Page 8, last paragraph, last line, continuing to the next page:

   Current text:

     Because the value of a HIT is a hash in part, and only
     the administratively assigned value can be aggregated, ...

   Comment:

     The current HIP specifications contain detailed
     specifications only for HITs that are just the hash,
     and do not contain an administratively assigned part.
     In that respect the currently suggested HIT usage in
     HIP is closer to PBK than earlier.  However, the architecture
     still contains the provisioning for HITs that are different
     in structure, and may contain and administratively assigned
     part.

   Suggested new text:

     Because the value of a HIT may is a hash in part or in whole, the
     possibilities of controlling large numbers of HITs with a
     single administrative configuration entry may be reduced when
     compared to the curent situation with IP addresses.  On the
     other hand, since the HITs refer to public keys and since the
     signatures are sent in clear text in HIP control messages, future
     firewalls may verify the signatures and have more secure control
     over the traffic.

Page 9, second paragraph, starting with "On the other hand, there is..."

   Comment:

     It looks like there is something missing from the paragraph.
     As it currently stands, the paragraph does not make much sense.

Page 9, third paragraph:

   Comment:

     Even with a careful reading of the HIP architecture draft version
     -02 (the referred one) or -04 (the current one), I could not
     find explicit discussion of how to use domain names.  If this
     paragraph refers to Section 5.3 of the -02 version of the HIP
     archi draft, on Host Assigning Authority (HAA) field, then I
     would suggest a much more careful wording on the paragraph.
     Furthermore, the refernence to the old version of the draft has
     to be retained, since the current version of the HIP architecture
     draft does not explicitly discuss the HAA field any more.

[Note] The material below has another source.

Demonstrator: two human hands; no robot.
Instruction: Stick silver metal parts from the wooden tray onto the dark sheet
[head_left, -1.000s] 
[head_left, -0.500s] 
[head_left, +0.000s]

     Unfortunately I do not fully understand the message that the
     paragraph is trying to convey, and therefore I cannot provide
     a suggestion for new text.  Maybe the paragraph should just be
     removed.

Page 9, fourth paragraph:

   Comment:

     The new version (-04) of the HIP architecture draft explicitly
     discusses the concept of a HIP rendezvous server.  The rendezvous
     provides a service similar to the Mobile IP home agent to fast
     moving HIP hosts.  HIP hosts that change their IP address only
     occasionally may not need the services from a rendezvous server,
     and use Dynamic DNS instead.

   Suggested new text:

     A key concern with HIP is whether or not it will work in a mobile
     world.  The HIP architecture proposes a new infrastructure
     component, called the HIP rendezvous service, which provides
     services similar to the Mobile IP home agent for fast moving HIP
     hosts.  Since the rendezvous server needs to pass only a few
     packets, until HIP peers can communicate directly, the expected
     load on a rendezvous server is verly light.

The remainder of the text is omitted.